Pre-reading: To provide context, and to allow the panel to assume a level of background knowledge by participants when discussing some of the more challenging and interesting issues in this area, participants will be sent a summary paper outlining the legal framework which applies to this topic in Canada, The Netherlands, the UK and the US.
Recent ESG developments
Environmental (including climate change), Social and Governance (“ESG”) factors are high on the agenda for plan sponsors and for DB and DC pension plan fiduciaries/trustee boards in many jurisdictions often prompted by member questions (or other action) and government and regulator encouragement to take account of these factors when investing plan assets.
Recent developments include:
Issues for the panel to discuss
- the US Department of Labor’s release, on 30th October, 2020, of its amendment to the “Investment duties” regulation to confirm that ERISA requires plan fiduciaries to select investments and investment courses of action based solely on financial considerations relevant to the risk adjusted economic value of a particular investment or investment course of action. The new rule takes effect on 12th January, 2021 - more here.

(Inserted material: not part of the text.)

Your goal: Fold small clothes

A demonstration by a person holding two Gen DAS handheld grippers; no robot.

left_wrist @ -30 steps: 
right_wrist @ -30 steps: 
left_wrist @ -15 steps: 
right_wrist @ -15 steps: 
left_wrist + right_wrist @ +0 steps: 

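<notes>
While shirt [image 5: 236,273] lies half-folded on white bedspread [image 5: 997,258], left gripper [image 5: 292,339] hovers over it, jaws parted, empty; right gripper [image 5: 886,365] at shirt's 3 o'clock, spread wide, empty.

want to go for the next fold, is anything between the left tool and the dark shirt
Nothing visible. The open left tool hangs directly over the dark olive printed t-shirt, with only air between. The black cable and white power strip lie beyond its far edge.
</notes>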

- the extent to which non-financial ESG considerations which do not involve significant risk of financial detriment may be taken into account by UK pension plan trustee boards in light of the UK Supreme Court’s decision on 29th April, 2020 in R (Palestine Solidarity Campaign Ltd and another) v Secretary of State for Housing Communities and Local Government – more here.
- the ramifications of the Agreement on Responsible Investing which more than 70 Dutch pension funds signed in December 2018 and the extent to which its aims are constrained by Article 135(1) of the Dutch Pensions Act and Article 19 of the IORP II Directive - more here.

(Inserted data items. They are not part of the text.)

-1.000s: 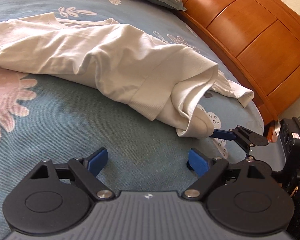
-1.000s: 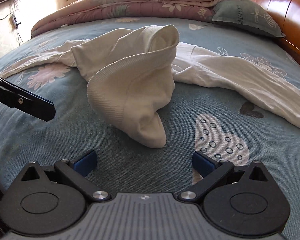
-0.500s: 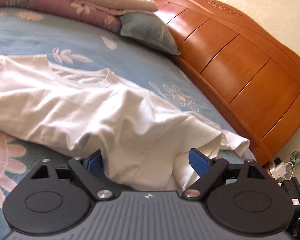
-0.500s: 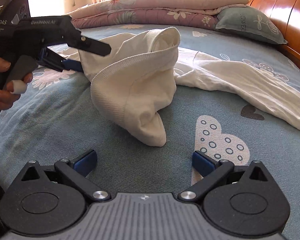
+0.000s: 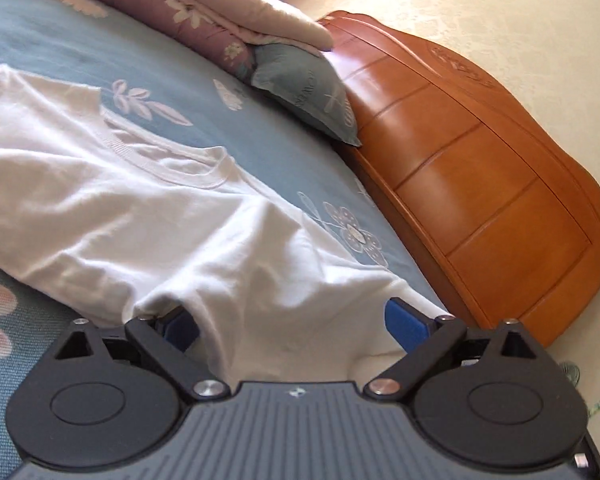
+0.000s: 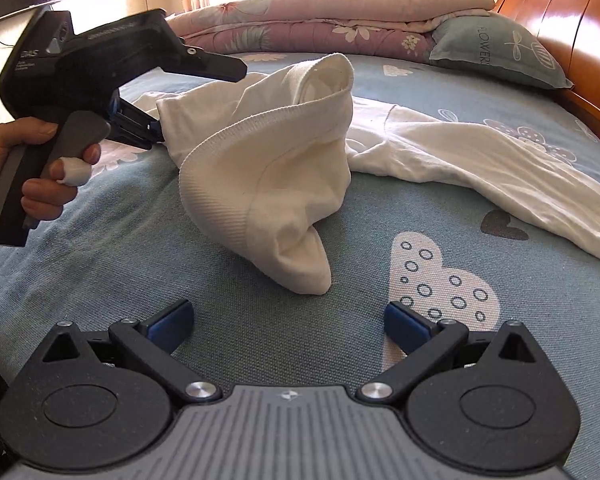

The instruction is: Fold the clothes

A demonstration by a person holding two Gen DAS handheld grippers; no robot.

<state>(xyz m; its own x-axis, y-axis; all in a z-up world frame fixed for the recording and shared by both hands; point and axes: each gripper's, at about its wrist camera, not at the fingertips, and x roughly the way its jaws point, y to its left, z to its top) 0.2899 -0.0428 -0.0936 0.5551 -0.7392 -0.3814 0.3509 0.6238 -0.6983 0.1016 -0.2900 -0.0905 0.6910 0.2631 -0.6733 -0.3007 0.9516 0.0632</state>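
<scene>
Fingers [image 5: 178, 326] of the left gripper [image 5: 296, 322] are spread wide, white cloth bunched between them but not pinched yet. In the right wrist view that same tool, held by a hand [image 6: 28, 176], has its tips at the left edge of the raised fold. The white shirt [image 5: 140, 216] lies crumpled across the blue floral bedsheet [image 6: 260, 340], collar toward the pillow [image 6: 496, 50], one part standing up in a cone with a ribbed hem. The right gripper [image 6: 286, 322] has its fingers wide apart too, nothing between them, hovering over bare sheet just short of the cone's tip.

Handling, as a guess: light, soft, limp knit, will sag and slide (no stiffness). Best hold looks like the ribbed hem edge or a corner.

Hard to tell: which part of the shirt the cone is; the underside of the folds is hidden; the left gripper's view is slightly blurred.
</scene>
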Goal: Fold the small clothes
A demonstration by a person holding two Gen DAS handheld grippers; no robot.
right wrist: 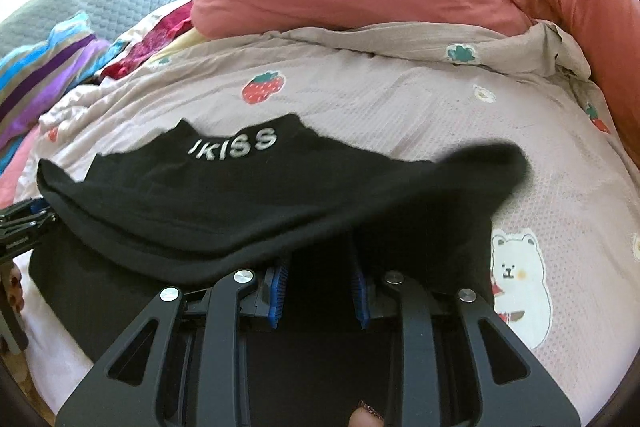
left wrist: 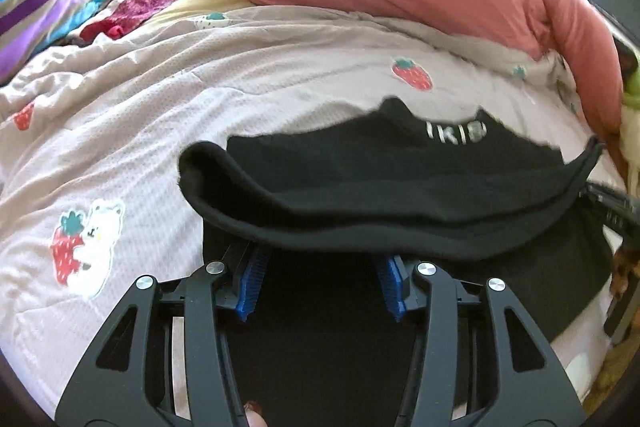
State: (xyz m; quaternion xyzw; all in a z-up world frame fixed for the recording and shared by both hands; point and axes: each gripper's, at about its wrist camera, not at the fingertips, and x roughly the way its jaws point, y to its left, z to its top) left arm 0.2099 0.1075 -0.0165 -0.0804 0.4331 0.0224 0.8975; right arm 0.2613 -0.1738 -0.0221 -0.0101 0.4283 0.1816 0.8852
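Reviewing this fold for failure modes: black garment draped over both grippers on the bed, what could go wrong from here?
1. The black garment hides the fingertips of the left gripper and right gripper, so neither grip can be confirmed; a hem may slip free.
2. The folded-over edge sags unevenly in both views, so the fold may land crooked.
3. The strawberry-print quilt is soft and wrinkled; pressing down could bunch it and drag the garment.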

- whether McVeigh v Retail Employees Superannuation Pty Ltd (more here) in Australia (failure to provide information about, and to address, climate change risk) has ramifications in other jurisdictions. An announcement of settlement was issued on 2nd November, 2020 – more here.
The panel will discuss these and a number of other developments and some of the difficult issues which arise in their respective jurisdictions including the extent to which non-financial ESG factors may be taken into account in relation to:
- DB pension plan investments,
- the default investment option in DC plans, and
- the offering of “low carbon” or “green” or “ethical” or faith based (eg Catholic or Sharia compliant) investment options in DC plans.
The panel will also look at issues relating to pension plan exercising their shareholder rights to engage with boards of invested companies in relation to managing ESG risks and opportunities in relation to the running of businesses and at what point is disinvestment/non-investment becomes the option to take.
The panel will also consider whether it is possible to invest in “green” bonds which have the same maturity and key investor protection covenants but a lower interest rate than a “non-green” bond issued by the same issuer.